The final Barbarossa mission is, historically speaking, entirely fictional. The larger part of the german crusaders returned home after Barbarossas Death (whether he drowned because he was swimming in his armor is also a question that even contemporaries who saw it happen didn't agree on), although his son might have intended to take Barbarossas bones to Jerusalem to bury them there.

The relationship between Henry the Lion and Barbarossa was also very different from the purely contentious, outright rivalry that the game portrays it as, but it makes for a good framing device.

Cythereal posted:

Competitive Multiplayer Overview: The Huns

There was of course a time, about 15 or so years ago, where what competitive scene was left at the time consisted almost entirely of Hun mirrormatches, as they were considered the most powerful by a wide margin, essentially in a tier of their own. This was also the time when people only spammed trash units in Feudal Age, to save gold for later. Both of these ideas were spectacularly wrong, as evidenced by the Huns fall in competitive ratings, despite never getting a nerf, while other civs from the same time are now considered more powerful despite receiving no changes.
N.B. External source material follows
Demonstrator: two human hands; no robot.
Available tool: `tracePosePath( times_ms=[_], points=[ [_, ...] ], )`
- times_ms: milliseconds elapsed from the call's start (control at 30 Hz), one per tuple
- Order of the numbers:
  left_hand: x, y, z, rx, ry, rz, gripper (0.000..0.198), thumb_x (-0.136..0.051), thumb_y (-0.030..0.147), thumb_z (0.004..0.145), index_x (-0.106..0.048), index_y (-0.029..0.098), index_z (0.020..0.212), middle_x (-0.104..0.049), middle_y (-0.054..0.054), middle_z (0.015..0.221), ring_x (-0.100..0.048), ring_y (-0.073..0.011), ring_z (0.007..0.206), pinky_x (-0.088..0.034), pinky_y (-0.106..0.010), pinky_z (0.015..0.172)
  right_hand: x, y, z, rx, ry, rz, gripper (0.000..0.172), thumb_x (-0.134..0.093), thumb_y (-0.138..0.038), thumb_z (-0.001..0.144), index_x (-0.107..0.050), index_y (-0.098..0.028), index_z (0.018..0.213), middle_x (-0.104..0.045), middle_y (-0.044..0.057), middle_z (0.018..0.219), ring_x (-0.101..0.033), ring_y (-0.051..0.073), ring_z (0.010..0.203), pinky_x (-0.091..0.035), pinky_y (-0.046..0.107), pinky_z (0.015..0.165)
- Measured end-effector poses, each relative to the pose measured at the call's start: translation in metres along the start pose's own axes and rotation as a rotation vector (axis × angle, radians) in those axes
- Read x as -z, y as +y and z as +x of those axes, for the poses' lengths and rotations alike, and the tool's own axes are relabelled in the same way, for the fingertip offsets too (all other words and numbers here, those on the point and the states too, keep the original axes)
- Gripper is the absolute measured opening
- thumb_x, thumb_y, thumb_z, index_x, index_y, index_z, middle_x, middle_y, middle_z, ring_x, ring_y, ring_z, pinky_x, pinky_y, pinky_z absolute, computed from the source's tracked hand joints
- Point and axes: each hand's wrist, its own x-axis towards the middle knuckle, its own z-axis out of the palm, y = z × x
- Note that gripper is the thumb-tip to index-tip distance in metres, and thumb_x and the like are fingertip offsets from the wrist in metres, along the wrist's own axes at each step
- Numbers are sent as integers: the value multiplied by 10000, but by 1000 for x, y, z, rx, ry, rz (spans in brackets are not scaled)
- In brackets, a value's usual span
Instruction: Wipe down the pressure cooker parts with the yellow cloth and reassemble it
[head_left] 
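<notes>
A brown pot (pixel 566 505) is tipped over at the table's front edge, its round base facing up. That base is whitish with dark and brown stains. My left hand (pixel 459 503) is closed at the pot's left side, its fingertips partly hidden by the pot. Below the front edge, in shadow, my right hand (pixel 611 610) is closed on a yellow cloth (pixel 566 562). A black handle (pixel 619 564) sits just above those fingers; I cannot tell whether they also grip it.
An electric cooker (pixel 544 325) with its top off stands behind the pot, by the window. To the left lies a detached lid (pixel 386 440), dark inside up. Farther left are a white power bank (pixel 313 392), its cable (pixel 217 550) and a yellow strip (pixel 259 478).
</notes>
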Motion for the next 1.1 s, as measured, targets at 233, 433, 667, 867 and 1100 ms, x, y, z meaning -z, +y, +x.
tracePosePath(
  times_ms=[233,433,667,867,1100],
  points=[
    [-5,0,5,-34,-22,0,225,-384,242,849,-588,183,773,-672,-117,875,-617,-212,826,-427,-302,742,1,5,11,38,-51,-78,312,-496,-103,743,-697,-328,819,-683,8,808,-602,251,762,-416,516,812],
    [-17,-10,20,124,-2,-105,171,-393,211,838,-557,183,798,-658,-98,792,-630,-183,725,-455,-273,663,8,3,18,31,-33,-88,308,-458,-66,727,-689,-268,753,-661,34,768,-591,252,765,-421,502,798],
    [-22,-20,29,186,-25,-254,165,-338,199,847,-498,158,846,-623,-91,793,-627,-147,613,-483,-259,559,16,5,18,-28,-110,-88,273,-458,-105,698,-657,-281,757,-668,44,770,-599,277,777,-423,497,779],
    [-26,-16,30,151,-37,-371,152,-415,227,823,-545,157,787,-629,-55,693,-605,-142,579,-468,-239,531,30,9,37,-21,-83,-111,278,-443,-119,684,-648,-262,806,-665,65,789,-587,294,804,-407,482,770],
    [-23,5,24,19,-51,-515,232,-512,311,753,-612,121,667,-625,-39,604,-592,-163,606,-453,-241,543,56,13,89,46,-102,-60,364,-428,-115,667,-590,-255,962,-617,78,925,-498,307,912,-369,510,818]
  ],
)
cncgnxcg fucked around with this message at 09:41 on Apr 27, 2023

cncgnxcg
Jul 20, 2022
Abd ar-Rahman al-Ghafiqi is a Genitour, the Berbers semi-unique unit; it's a mounted skirmisher that can be trained by the Berbers and anyone allied with them. He appears on the players side in the Tariq ibn Ziyad campaign and was added to the Tours scenario in DE, as he was historically present (and killed) at the battle.

The Berbers player in this scenario was originally playing as Turks. Also, if you lose any part of the baggage train, the objective changes to having to defeat all enemies.

cncgnxcg fucked around with this message at 09:03 on Apr 29, 2023

cncgnxcg
Jul 20, 2022
So let's talk about Vikings and the possibly unfixable water meta of competitive. In AoC, Vikings were the undisputed kings of any water map; they had even cheaper docks (-25%) and their discount on warships was a flat -20% instead of the scaling -10/15/20%, these bonuses were nerfed in the Forgotten, but this nerf is really secondary to why Vikings are today much less attractive on water maps, and to understand why we need to look at the water meta-game. The way naval combat is supposed to work (spoilers: it never worked out this way and probably never will) is a rock-paper-scissors system: galleys are countered by fire ships are countered by demolition ships are countered by galleys. BUT: in AoC, fire/demolition ships only become available in Castle Age, which completely fucks any potential balancing and makes the galley line the only potentially viable naval unit. This is because fire ships have very little range, while galleys have a lot of range. Once you have enough galleys, they can kite and focus down fire ships easily, thus beating their ostensible counter. Since you can build nothing but galleys in the Feudal Age, players will naturally spam the one warship they have to gain map control, and once fire ships arrive, they are already obsolete. The water-meta in AoC was stale and extremely boring; just Vikings endlessly spamming one type of ship at each other.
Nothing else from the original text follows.